Pseudo-Intellectual Ramblings

Entries from December 2005

December 16, 2005 · No Comments

What is life really? It amazes me how I feel like I am not real at all. I wonder if I am alive. I don’t understand the things I do. I feel like I cannot control anything anymore, even though I know that I do have power. Do I have power but I don’t know how to use it? I cannot believe how confused I am. I feel like I am not really living my life. I only see myself doing things but I don’t know how to control myself. I don’t understand how I am anymore. I am too different than the world even understands. Yes, I am a teenager, this is a stage? How do I know this is only a stage? Yes, other people think that they are really weird and different. But no one thinks the way that I do. It depresses me to know that nobody else feels or thinks or acts the way that I do.

OMGITSWINTERBREAK.
It makes me happy knowing that I dont have to go to school for two weeks. two weeks really isnt much, but it will feel longer because of the excitement of the holidays.
I am going to try and be more open here.

I hate anticipation and I hate being excited. It does not matter to me whether it is a long period of time or even a short period of time because I know that after its over I will not feel the same way or I will be let down. I picture the turnout and it is always too far-fetched to be met.

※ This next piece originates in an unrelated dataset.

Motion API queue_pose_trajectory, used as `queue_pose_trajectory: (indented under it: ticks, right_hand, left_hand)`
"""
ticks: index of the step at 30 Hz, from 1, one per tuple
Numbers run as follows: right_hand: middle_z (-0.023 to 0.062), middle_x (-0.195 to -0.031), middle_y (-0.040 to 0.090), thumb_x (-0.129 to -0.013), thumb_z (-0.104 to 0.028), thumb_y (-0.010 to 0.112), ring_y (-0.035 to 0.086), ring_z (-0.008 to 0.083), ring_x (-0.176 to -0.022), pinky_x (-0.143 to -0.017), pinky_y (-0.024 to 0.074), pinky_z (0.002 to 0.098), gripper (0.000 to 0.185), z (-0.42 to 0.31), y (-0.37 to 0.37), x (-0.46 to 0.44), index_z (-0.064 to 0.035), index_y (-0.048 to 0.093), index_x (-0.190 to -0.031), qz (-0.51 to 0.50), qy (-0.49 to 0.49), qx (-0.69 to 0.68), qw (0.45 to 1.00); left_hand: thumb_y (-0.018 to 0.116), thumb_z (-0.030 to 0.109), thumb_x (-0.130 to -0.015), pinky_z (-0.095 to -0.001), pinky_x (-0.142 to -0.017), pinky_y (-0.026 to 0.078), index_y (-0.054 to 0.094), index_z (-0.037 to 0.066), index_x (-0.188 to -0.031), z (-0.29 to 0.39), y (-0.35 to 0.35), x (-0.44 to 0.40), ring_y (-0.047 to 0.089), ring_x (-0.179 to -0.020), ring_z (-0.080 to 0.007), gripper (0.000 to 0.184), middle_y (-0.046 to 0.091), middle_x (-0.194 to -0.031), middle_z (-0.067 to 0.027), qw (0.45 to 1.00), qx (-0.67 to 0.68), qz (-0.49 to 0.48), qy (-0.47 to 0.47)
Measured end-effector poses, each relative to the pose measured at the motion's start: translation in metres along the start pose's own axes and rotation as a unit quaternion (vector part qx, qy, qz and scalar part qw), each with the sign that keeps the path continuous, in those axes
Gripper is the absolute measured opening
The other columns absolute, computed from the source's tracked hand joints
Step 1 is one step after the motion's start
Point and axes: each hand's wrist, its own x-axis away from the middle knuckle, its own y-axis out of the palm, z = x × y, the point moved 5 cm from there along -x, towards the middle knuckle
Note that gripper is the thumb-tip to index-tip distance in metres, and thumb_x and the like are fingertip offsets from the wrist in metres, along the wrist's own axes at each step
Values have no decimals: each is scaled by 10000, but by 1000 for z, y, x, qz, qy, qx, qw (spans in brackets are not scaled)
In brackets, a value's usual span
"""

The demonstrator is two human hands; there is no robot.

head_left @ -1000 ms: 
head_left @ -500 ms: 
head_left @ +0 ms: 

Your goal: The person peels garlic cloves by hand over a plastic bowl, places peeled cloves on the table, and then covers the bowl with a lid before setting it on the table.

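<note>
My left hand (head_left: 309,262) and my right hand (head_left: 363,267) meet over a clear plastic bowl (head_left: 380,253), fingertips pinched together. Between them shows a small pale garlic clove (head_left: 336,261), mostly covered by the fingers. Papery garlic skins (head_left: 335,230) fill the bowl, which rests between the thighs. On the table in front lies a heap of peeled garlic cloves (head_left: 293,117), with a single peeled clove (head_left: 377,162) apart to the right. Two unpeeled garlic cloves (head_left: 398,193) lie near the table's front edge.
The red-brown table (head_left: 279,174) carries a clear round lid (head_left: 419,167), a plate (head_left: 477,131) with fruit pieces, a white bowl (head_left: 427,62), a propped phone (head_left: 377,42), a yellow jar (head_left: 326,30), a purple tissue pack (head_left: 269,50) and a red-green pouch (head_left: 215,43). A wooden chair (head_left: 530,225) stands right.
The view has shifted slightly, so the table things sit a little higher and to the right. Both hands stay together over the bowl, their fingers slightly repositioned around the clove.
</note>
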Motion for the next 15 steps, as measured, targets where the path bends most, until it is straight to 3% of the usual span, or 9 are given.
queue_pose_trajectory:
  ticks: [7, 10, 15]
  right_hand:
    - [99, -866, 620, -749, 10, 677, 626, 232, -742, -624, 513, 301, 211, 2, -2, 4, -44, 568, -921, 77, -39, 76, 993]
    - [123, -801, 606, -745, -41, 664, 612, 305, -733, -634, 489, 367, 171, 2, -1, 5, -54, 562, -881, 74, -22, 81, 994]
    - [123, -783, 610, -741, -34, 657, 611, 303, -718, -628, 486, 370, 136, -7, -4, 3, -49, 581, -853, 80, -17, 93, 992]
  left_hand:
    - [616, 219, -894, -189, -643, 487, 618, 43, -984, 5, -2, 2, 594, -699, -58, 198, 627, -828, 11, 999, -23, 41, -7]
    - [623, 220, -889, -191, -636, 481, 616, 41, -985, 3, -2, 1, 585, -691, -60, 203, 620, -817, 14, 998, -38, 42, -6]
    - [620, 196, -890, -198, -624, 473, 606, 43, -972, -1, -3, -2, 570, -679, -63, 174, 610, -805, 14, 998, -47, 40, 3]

this is all sounding stupid, and I know you are thinking that it is stupid of me to write. even for me to write that you are thinking that makes me sound stupid.

Categories: archived

December 8, 2005 · No Comments

today sucked too, and I don’t really want to talk about it

just because it is all really stupid.
uhm..
I got a book from the library called Danielito y el dinosauro. I LOVE IT. ITS ABOUT THIS LITTLE BOY WHO VISITS A MUSEUM AND HE MEETS A DINOSAUR AND THEY GO AROUND TOWN. Sure, its a picture book, but I love it =D
This week is almost over, thank god. I ONLY HAVE ONE MORE DAY UNTIL THE WEEKEND. I have more time to brood that way.
We are getting a tivo upstairs next week.
I have to do some stuff this weekend. I was planning on going to the mall and getting christmas presents. But Riza can’t go. I want to go with Allie but mom and dad won’t let me. I don’t know, maybe I’ll go with Morgan, I have been planning on hanging out with her more.
ohh guess what?

I’m synaesthetic. Nope, not SYNTHETIC. its weird. I dont want to explain it. Two people called me freaks for it. Its about thinking.
Great, I’ll just write it here because you all are going to think things. Well.. I see numbers as colors. its like, one is yellow, two is blue, three is green, four is purple, and so on. Supposedly only one in two thousand Americans have that. I asked around about it and nobody else thinks this way. Isn’t that just splendid? Really. I always thought that this is something normal. When I actually talked about it, this happens. It is not a bad thing. It means that I am creative and right-brained. Apparently. This is not the stupid thing either.

The stupid thing is a whole lot stupider just because I make it that way. Alot of guys like me, and the one I want to like me, does not. That is really lucky. Uhm.. yeah.

I want to listen to Blink so badly right now.

Am I strung out crazy or not allowed to be the one who gets stupid over you? Lazy, laid-back, maybe youre just on crack, why am I the one who gets f***** up over you?

Yup. Thats what I am wondering.

This is sad. And stupid. Really.

When I actually have to write about it on my ONLINE JOURNAL, it gets pathetic.

I have learned so much about myself in the past month, its amazing.
I mean, in one month I accomplished to know I am the following:
- synaesthetic
- psychic
- clairvoyant
- an empath
- PRECOGNITO
that all I can think of right now. but it does surprise me. It is cool, I guess.

Categories: archived

December 5, 2005 · No Comments

Today after school I went to the memorial for mr.ron, for the first time I cried, and I preferred not to be around everyone else. the whole feeling in the room was depressing. everytime I talked to someone, it just made me feel like crying more. Mr.McNett was there, I wanted to talk to him, but we left. I’ll see him again, I know it. That is all that is really exciting, really. Its not even exciting in the right sense either. I am really tired. I am really stressed out.

STRESS IS NOT GOOD. DO NOT BE STRESSED. OR ELSE YOU DIE. AND YOURE STRESSED, SO THEN YOU ARE REALLY SCREWED.